=== What you will do ===
Could you print each entry below verbatim while omitting the pictures?

»»

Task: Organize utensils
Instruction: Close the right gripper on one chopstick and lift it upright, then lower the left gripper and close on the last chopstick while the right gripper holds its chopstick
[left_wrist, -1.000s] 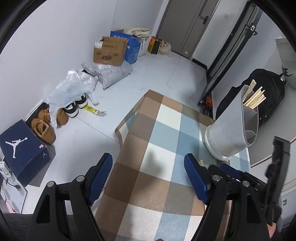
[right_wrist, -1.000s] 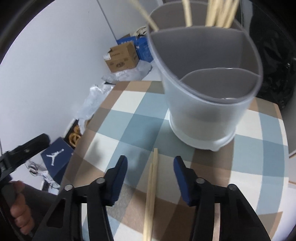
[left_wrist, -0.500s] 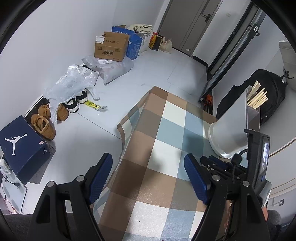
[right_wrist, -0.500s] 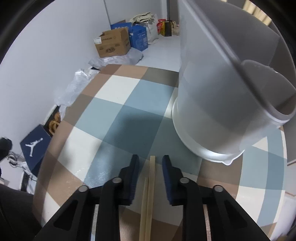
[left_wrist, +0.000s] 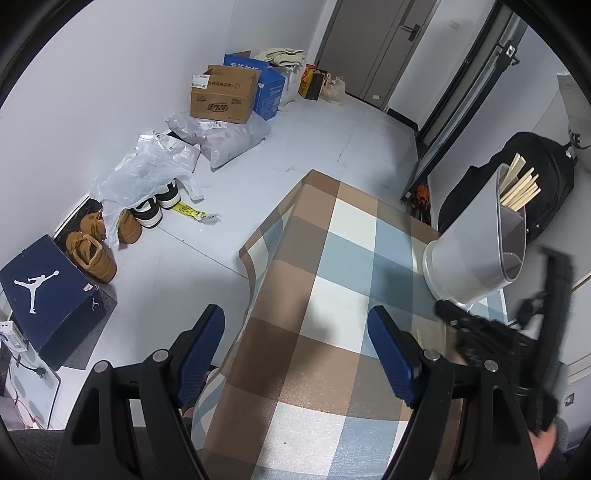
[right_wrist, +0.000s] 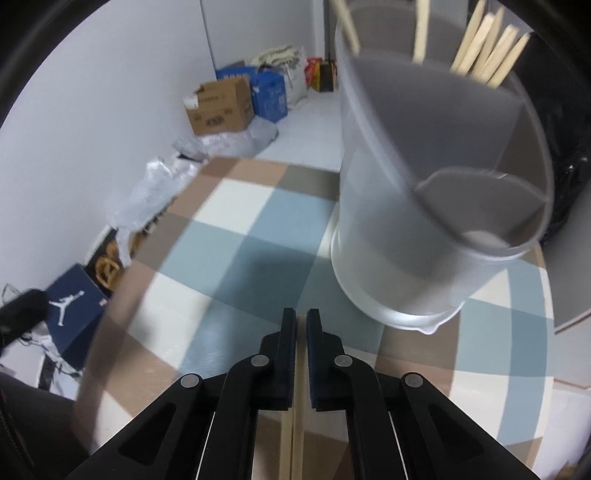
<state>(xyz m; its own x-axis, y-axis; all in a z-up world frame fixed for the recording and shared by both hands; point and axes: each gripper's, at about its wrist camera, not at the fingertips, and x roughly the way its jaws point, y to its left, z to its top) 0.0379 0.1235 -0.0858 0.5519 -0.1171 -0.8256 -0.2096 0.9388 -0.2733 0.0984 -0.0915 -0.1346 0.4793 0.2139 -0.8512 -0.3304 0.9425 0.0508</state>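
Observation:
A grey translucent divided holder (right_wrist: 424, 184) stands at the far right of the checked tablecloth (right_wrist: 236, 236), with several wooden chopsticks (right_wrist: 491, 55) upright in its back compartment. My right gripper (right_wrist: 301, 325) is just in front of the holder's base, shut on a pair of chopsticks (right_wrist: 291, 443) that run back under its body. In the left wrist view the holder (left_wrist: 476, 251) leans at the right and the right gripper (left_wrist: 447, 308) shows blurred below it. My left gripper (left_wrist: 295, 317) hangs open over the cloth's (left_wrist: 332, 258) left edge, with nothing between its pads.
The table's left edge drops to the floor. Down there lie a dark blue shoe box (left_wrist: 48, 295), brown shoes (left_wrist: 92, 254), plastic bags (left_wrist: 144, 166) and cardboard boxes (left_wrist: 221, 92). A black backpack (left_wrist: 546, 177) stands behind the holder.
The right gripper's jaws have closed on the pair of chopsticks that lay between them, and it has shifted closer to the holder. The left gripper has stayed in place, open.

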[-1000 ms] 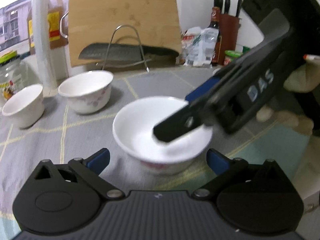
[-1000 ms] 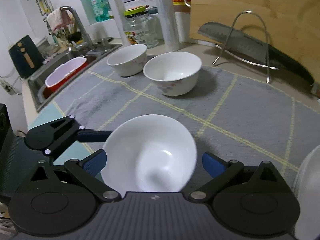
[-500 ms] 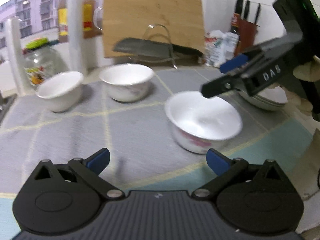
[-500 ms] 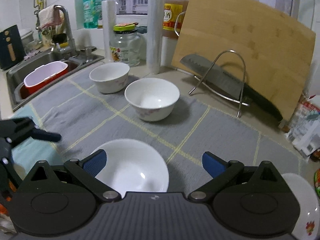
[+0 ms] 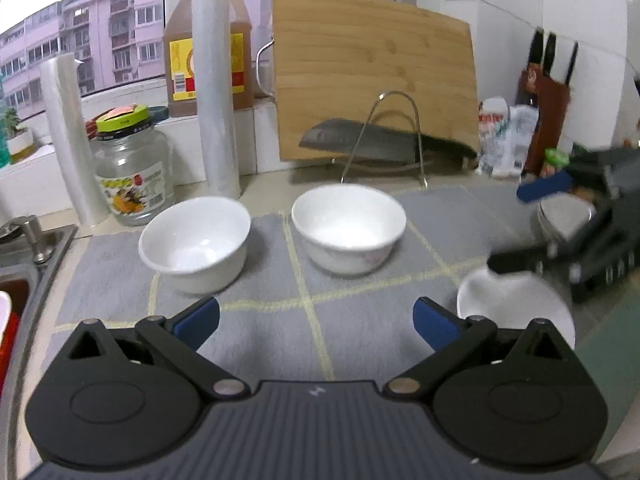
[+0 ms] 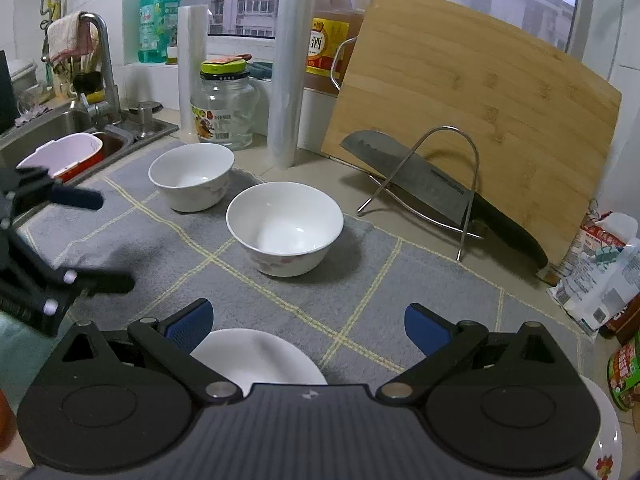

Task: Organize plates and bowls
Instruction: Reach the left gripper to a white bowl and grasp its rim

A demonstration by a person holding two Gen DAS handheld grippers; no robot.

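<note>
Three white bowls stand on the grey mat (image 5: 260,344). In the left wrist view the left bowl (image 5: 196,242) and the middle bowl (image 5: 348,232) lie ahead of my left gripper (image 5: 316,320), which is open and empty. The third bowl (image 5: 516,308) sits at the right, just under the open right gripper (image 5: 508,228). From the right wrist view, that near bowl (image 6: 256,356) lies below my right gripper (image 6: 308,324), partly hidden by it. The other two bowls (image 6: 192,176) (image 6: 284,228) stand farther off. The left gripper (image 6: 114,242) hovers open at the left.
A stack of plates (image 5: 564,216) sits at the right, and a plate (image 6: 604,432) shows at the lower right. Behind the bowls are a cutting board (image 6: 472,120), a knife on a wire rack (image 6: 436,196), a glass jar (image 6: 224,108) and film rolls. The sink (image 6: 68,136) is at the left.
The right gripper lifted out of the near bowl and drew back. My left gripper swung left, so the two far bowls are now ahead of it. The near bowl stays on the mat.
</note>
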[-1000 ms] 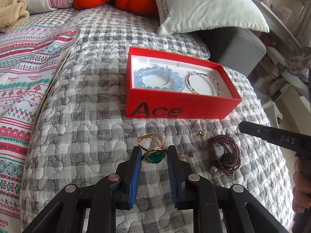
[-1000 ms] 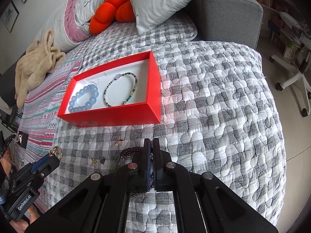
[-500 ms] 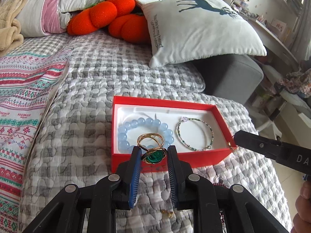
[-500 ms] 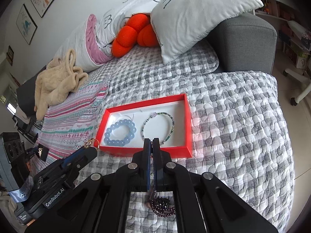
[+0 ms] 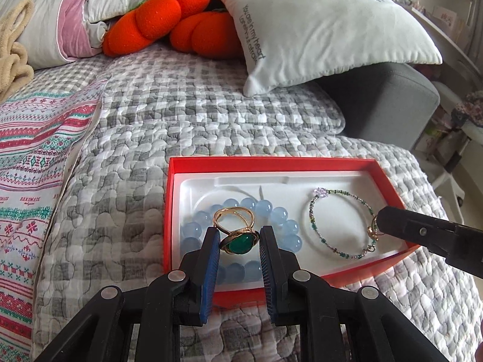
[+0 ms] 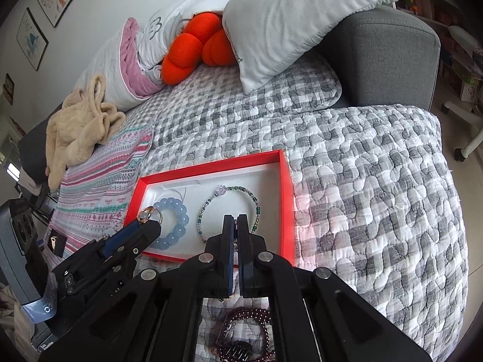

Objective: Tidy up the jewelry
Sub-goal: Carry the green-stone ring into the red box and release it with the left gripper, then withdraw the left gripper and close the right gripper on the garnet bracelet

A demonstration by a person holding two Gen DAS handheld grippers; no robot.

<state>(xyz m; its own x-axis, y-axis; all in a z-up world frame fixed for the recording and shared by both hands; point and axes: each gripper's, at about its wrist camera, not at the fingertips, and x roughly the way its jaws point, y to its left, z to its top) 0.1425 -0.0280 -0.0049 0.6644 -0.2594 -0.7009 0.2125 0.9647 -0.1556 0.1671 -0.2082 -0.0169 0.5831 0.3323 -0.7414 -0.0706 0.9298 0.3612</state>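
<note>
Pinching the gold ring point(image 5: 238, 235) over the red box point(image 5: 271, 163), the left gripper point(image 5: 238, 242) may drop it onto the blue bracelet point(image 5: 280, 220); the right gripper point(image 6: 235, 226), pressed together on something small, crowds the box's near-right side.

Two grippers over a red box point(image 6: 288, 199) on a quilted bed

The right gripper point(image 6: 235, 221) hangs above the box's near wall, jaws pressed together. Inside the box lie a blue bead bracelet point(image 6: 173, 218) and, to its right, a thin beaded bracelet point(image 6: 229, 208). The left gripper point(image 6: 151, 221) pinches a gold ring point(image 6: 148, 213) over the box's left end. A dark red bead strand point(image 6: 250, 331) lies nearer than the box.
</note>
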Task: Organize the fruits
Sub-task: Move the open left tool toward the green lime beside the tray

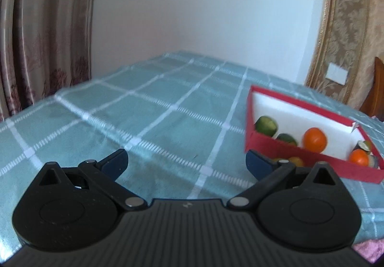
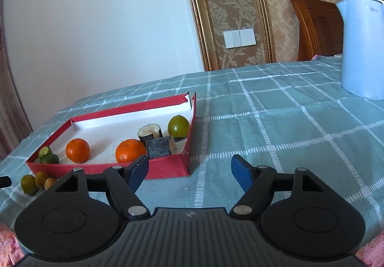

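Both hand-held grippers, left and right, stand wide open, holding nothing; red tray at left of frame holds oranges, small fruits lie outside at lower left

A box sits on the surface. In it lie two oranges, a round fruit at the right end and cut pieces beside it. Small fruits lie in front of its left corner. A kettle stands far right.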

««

=== Answer section ===
Task: Organize utensils
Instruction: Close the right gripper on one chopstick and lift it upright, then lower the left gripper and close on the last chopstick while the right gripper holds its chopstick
[left_wrist, -1.000s] 
[right_wrist, -1.000s] 
[left_wrist, -0.500s] 
[right_wrist, -0.500s] 
[left_wrist, +0.000s] 
[right_wrist, +0.000s] 
<state>(xyz m; its own x-axis, y-axis; all in a z-up world frame fixed for the recording and shared by both hands; point and axes: each gripper's, at about its wrist camera, not at the fingertips, and x roughly the way its jaws point, y to its left, z to its top) 0.0379 0.1235 -0.0858 0.5519 -0.1171 -0.8256 -0.2096 0.9388 -0.2733 0.0984 -0.0915 -0.1346 0.4793 0.2139 -0.8512 -0.3304 0.9425 0.0508</state>
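Observation:
A grey translucent divided holder (right_wrist: 424, 184) stands at the far right of the checked tablecloth (right_wrist: 236, 236), with several wooden chopsticks (right_wrist: 491, 55) upright in its back compartment. My right gripper (right_wrist: 301, 325) is just in front of the holder's base, shut on a pair of chopsticks (right_wrist: 291, 443) that run back under its body. In the left wrist view the holder (left_wrist: 476, 251) leans at the right and the right gripper (left_wrist: 447, 308) shows blurred below it. My left gripper (left_wrist: 295, 317) hangs open over the cloth's (left_wrist: 332, 258) left edge, with nothing between its pads.
The table's left edge drops to the floor. Down there lie a dark blue shoe box (left_wrist: 48, 295), brown shoes (left_wrist: 92, 254), plastic bags (left_wrist: 144, 166) and cardboard boxes (left_wrist: 221, 92). A black backpack (left_wrist: 546, 177) stands behind the holder.
The right gripper's jaws have closed on the pair of chopsticks that lay between them, and it has shifted closer to the holder. The left gripper has stayed in place, open.
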
[-1000 ms] 
[-1000 ms] 
[-500 ms] 
[-500 ms] 
[+0 ms] 
[+0 ms] 

Task: Organize plates and bowls
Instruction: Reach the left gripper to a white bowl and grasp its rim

A demonstration by a person holding two Gen DAS handheld grippers; no robot.

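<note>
Three white bowls stand on the grey mat (image 5: 260,344). In the left wrist view the left bowl (image 5: 196,242) and the middle bowl (image 5: 348,232) lie ahead of my left gripper (image 5: 316,320), which is open and empty. The third bowl (image 5: 516,308) sits at the right, just under the open right gripper (image 5: 508,228). From the right wrist view, that near bowl (image 6: 256,356) lies below my right gripper (image 6: 308,324), partly hidden by it. The other two bowls (image 6: 192,176) (image 6: 284,228) stand farther off. The left gripper (image 6: 114,242) hovers open at the left.
A stack of plates (image 5: 564,216) sits at the right, and a plate (image 6: 604,432) shows at the lower right. Behind the bowls are a cutting board (image 6: 472,120), a knife on a wire rack (image 6: 436,196), a glass jar (image 6: 224,108) and film rolls. The sink (image 6: 68,136) is at the left.
The right gripper lifted out of the near bowl and drew back. My left gripper swung left, so the two far bowls are now ahead of it. The near bowl stays on the mat.
</note>
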[-1000 ms] 
[-1000 ms] 
[-500 ms] 
[-500 ms] 
[+0 ms] 
[+0 ms] 

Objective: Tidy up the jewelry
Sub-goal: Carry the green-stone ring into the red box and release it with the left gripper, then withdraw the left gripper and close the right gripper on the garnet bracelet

A demonstration by a person holding two Gen DAS handheld grippers; no robot.

<state>(xyz m; its own x-axis, y-axis; all in a z-up world frame fixed for the recording and shared by both hands; point and axes: each gripper's, at about its wrist camera, not at the fingertips, and x roughly the way its jaws point, y to its left, z to its top) 0.1425 -0.0280 -0.0049 0.6644 -0.2594 -0.7009 0.2125 0.9647 -0.1556 0.1671 -0.2082 -0.0169 0.5831 0.3323 -0.7414 -0.0706 0.9298 0.3612</state>
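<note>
Pinching the gold ring point(image 5: 238, 235) over the red box point(image 5: 271, 163), the left gripper point(image 5: 238, 242) may drop it onto the blue bracelet point(image 5: 280, 220); the right gripper point(image 6: 235, 226), pressed together on something small, crowds the box's near-right side.

Two grippers over a red box point(image 6: 288, 199) on a quilted bed

The right gripper point(image 6: 235, 221) hangs above the box's near wall, jaws pressed together. Inside the box lie a blue bead bracelet point(image 6: 173, 218) and, to its right, a thin beaded bracelet point(image 6: 229, 208). The left gripper point(image 6: 151, 221) pinches a gold ring point(image 6: 148, 213) over the box's left end. A dark red bead strand point(image 6: 250, 331) lies nearer than the box.
</note>
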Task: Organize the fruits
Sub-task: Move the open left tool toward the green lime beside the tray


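Both hand-held grippers, left and right, stand wide open, holding nothing; red tray at left of frame holds oranges, small fruits lie outside at lower left

A box sits on the surface. In it lie two oranges, a round fruit at the right end and cut pieces beside it. Small fruits lie in front of its left corner. A kettle stands far right.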

For this exercise, the work is now complete.